How LiDAR Fits Into the Future of Autonomous Driving
The tracking technology may play a huge role in AV development
The future of autonomous driving is not simple. The complexity of a self-driving vehicle is exactly why it’s taking so long to safely bring them into the world.
There are a ton of uses for autonomous vehicles that are being tested more and more in the real world. In the future, we will see robo-taxis with Uber and Lyft stickers all over the road. Amazon will deliver packages via a self-driving vehicle and semis delivering thousands of pounds of materials could also be driverless.
One of the most important parts of the autonomous vehicle will be its “eyes” — how it sees the world around it. For most companies, the vehicle’s eyes will be LiDAR.
LiDAR, which stands for “light detection and ranging,” pulses out laser waves to navigate the surrounding environment and map the distance of objects. LiDAR can track the distance to an object within a few centimeters of accuracy from up to 60 meters away.
Perhaps the largest — or at least most interesting — player in autonomous vehicles is Tesla. Tesla, though, happens to be against LiDAR, opting for cameras and radar instead.
An article done by Automotive World in August 2020 lays out the case for and against LiDAR.
One of the key strengths of LiDAR is the number of areas that show potential for improvement. These include solid-state sensors, which could reduce its cost tenfold, sensor range increases of up to 200m, and 4-dimensional LiDAR, which senses the velocity of an object as well as its position in 3-D space. However, despite these exciting advances, LiDAR is still hindered by a key factor; its significant cost.
Cost is the reason Elon Musk is against using LiDAR for Tesla, as lowering the cost of his vehicles is already a big enough problem as is.
LiDAR used to be much more expensive than it is today. Google’s first driverless car employed a $70,000 system, as Automotive World notes. But cost has come down significantly since, with LiDAR-maker Velodyne offering a unit for less than $500 that could be street-ready by 2022 or ’23.
While Musk and Tesla claim that cameras are a cheaper and more useful option, weather conditions such as rain and fog could cause issues. While cameras offer a more human-like look at the road, being able to better detect things such as the color of a traffic signal, they also require more computing and are therefore susceptible to malicious attacks.

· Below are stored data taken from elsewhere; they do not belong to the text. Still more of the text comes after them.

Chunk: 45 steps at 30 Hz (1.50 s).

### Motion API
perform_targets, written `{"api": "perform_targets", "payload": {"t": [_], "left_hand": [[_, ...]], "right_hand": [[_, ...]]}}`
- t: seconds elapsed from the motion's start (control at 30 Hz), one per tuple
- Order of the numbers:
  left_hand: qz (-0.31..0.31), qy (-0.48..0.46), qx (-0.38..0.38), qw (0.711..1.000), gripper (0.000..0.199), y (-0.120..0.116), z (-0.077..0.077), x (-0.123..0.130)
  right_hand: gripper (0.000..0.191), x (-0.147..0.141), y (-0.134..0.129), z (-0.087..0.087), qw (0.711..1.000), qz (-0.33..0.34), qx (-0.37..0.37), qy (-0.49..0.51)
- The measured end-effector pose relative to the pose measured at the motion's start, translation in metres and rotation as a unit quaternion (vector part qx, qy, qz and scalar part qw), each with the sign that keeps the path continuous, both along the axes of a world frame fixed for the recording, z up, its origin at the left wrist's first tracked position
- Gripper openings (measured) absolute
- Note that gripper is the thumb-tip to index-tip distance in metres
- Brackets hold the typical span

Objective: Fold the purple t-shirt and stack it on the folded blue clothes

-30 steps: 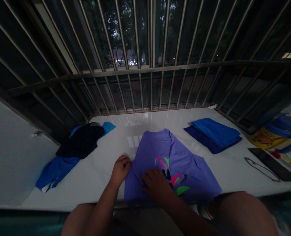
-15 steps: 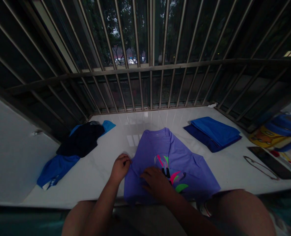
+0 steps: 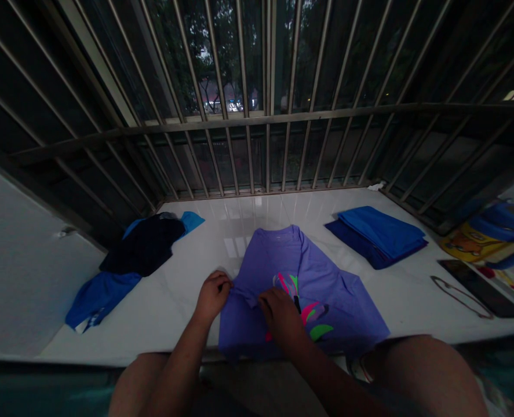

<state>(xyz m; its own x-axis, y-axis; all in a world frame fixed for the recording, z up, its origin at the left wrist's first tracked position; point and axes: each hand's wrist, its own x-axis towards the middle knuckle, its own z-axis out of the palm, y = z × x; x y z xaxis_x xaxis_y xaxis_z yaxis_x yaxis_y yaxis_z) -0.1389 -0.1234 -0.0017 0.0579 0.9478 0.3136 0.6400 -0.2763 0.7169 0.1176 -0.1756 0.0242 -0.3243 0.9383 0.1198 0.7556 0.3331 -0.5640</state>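
A purple T-shirt (image 3: 313,272) with a pink, green and black print lies flat on the white tiled ledge (image 3: 248,223), neck toward the window bars. My left hand (image 3: 213,296) pinches the shirt's left edge near the sleeve. My right hand (image 3: 280,315) presses down on the middle of the shirt, partly covering the print, its fingers bunching a small fold of cloth. Both forearms reach in from the bottom of the view.
A pile of dark and blue clothes (image 3: 130,255) lies at the left. A folded blue stack (image 3: 378,234) sits at the right. Farther right are a phone (image 3: 482,288), a thin cord (image 3: 456,295) and a yellow-and-blue item (image 3: 487,240). Metal window bars (image 3: 265,116) close the back.
My right hand has slid up and slightly right across the shirt, gathering a fold near the print. My left hand has stayed on the left edge.
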Motion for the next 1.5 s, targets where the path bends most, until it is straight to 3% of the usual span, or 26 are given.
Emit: {"api": "perform_targets", "payload": {"t": [0.17, 0.33, 0.47, 0.53, 0.7, 0.8, 0.93, 1.07, 1.27, 1.4, 1.5], "left_hand": [[-0.022, -0.01, 0.008, 1.0, 0.024, -0.001, 0.001, -0.001], [-0.022, -0.016, -0.001, 1.0, 0.024, -0.001, 0.004, -0.001], [-0.032, -0.02, 0.003, 0.999, 0.025, -0.001, 0.004, -0.003], [-0.031, -0.019, 0.001, 0.999, 0.025, -0.001, 0.002, -0.003], [-0.031, -0.019, 0.002, 0.999, 0.027, -0.001, -0.001, -0.004], [-0.058, -0.015, 0.009, 0.998, 0.025, -0.002, 0.002, -0.004], [-0.097, -0.018, 0.0, 0.995, 0.015, -0.004, 0.008, -0.004], [-0.108, -0.015, -0.004, 0.994, 0.024, -0.004, 0.009, -0.005], [-0.096, -0.013, 0.001, 0.995, 0.021, -0.003, 0.003, -0.006], [-0.087, -0.026, 0.013, 0.996, 0.025, -0.003, 0.0, -0.006], [-0.073, -0.035, 0.011, 0.997, 0.029, -0.002, -0.002, -0.006]], "right_hand": [[0.021, 0.004, -0.001, 0.009, 0.999, -0.019, -0.037, -0.013], [0.024, -0.001, -0.018, 0.023, 0.991, 0.104, -0.051, -0.074], [0.025, -0.015, -0.037, 0.023, 0.977, 0.172, -0.05, -0.115], [0.025, -0.02, -0.044, 0.021, 0.981, 0.151, -0.059, -0.111], [0.065, -0.023, -0.047, 0.023, 0.983, 0.073, -0.112, -0.126], [0.073, -0.018, -0.045, 0.023, 0.984, 0.068, -0.127, -0.103], [0.075, -0.012, -0.044, 0.016, 0.987, 0.067, -0.143, 0.002], [0.084, -0.015, -0.04, 0.003, 0.98, 0.045, -0.152, 0.122], [0.079, -0.021, -0.031, -0.007, 0.954, -0.01, -0.222, 0.2], [0.071, -0.015, -0.037, -0.003, 0.949, 0.019, -0.202, 0.239], [0.059, -0.007, -0.045, 0.002, 0.957, 0.063, -0.182, 0.215]]}}
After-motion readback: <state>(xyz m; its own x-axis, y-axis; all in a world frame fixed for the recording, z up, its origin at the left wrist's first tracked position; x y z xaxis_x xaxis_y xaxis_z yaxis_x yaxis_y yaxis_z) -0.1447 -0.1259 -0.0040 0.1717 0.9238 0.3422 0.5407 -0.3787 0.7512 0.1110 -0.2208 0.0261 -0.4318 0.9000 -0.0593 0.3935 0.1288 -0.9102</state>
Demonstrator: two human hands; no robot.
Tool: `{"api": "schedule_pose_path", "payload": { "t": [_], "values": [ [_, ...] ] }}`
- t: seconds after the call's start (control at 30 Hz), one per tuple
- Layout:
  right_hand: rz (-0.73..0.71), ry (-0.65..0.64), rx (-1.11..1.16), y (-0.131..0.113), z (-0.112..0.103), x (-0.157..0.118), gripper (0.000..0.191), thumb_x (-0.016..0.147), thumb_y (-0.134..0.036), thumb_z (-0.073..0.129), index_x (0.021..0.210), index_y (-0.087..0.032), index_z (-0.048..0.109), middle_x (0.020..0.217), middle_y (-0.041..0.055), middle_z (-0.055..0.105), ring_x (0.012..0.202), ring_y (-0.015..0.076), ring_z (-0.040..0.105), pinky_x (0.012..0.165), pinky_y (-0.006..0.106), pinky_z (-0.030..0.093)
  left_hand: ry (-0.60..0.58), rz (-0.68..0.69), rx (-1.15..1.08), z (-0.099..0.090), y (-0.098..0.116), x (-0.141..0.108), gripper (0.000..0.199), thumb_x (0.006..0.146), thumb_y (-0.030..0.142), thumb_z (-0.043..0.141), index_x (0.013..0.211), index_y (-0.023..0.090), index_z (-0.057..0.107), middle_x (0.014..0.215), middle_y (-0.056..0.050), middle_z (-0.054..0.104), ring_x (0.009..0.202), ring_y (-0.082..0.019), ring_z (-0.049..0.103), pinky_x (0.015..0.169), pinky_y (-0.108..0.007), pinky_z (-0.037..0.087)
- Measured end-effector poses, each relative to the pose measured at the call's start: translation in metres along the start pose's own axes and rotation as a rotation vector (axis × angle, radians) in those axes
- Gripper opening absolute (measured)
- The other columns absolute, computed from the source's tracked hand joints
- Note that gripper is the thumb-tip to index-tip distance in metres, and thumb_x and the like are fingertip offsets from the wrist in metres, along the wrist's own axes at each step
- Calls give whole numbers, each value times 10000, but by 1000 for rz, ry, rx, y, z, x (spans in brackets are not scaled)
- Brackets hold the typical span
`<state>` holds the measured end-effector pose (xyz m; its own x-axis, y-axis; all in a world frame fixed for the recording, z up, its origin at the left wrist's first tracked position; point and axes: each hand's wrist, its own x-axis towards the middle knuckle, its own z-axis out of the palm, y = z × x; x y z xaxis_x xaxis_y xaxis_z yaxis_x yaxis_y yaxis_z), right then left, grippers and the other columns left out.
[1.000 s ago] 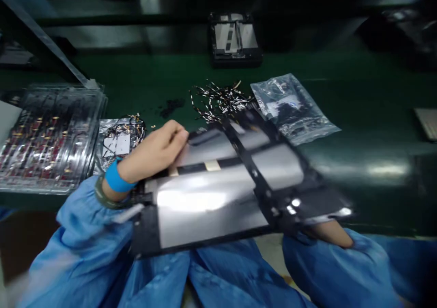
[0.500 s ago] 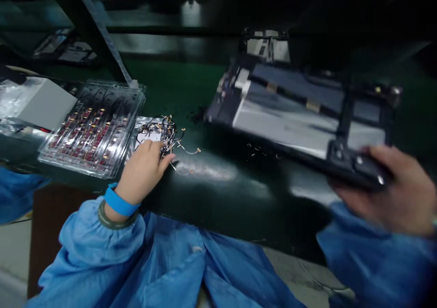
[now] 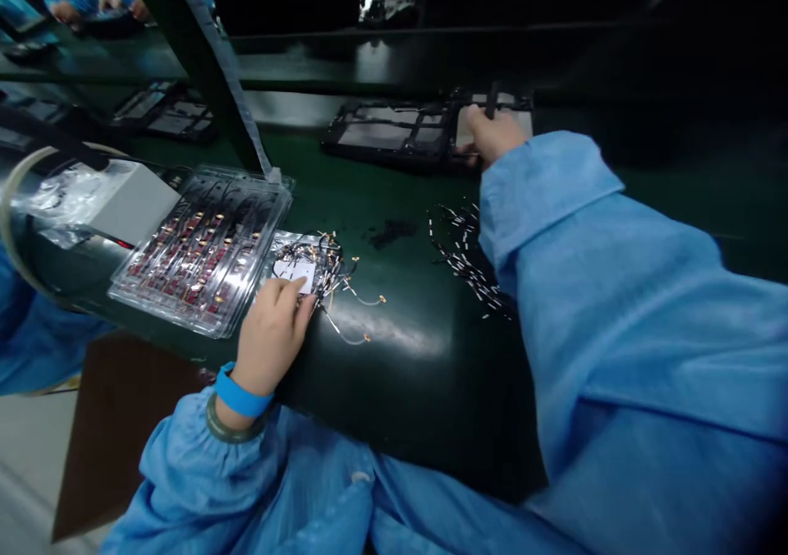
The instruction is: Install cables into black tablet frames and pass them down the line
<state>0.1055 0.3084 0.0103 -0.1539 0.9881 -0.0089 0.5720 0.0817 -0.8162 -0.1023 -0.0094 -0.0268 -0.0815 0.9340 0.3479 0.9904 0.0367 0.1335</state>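
My left hand rests at the near edge of a tangled pile of thin cables with small gold connectors. Its thumb and index finger curl together on the cables; how many they hold is hidden. Under the pile lies a silvery bag with a white label. Stretched to the far side, my right hand closes at the edge where two opened, tablet-like devices meet. One device lies flat to its left; the other device is partly covered by the hand. Which edge the fingers grip is hard to make out.
Clear plastic trays of small red and gold parts are stacked at left, beside a white box. Black-and-white cables lie by my right sleeve. A slanted post rises behind the trays. More devices and co-workers' hands are beyond.
My right hand has carried the device away from me and laid it flat on the far side, left of the other one. My left hand stays at the cable pile. The view has shifted.
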Motion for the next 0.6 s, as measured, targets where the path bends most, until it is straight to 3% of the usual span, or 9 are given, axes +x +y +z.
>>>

The argument for cameras over LiDAR is still hard to debunk, though, as there are many factors to driving that a laser wave could not detect.
How would a LiDAR recognise that a pedestrian is looking down at his phone and may wander on the street? Can LiDAR differentiate between a plastic bag and an obstacle? Could LiDAR recognise a cyclist looking over his shoulder to join into a new lane? The answer to these questions is no. Once camera AVs have been perfected, they argue, LiDAR will be rendered obsolete. This is because by combining cameras with a simple radar (cheaper and better performing in adverse weather, although with worse image granularity than LiDAR), much is done to address their weakness in adverse conditions.
Tesla has been ahead of the curve in many areas and perhaps this is just the next one. It is hard to imagine an affordable LiDAR unit not having serviceability in an autonomous vehicle, though.
Autonomous vehicles still need a ton of fleshing out before being reliable and safe on crowded roads. Maybe the combination of cameras and sensors wins out, or maybe cameras and LiDAR come together to form a super unit of 3D mapping and detection.
Either way, LiDAR sensors are likely years away from becoming irrelevant, if they ever get there. As more money is poured into development, expect LiDAR to play a huge role in whatever autonomous vehicles may become in the future.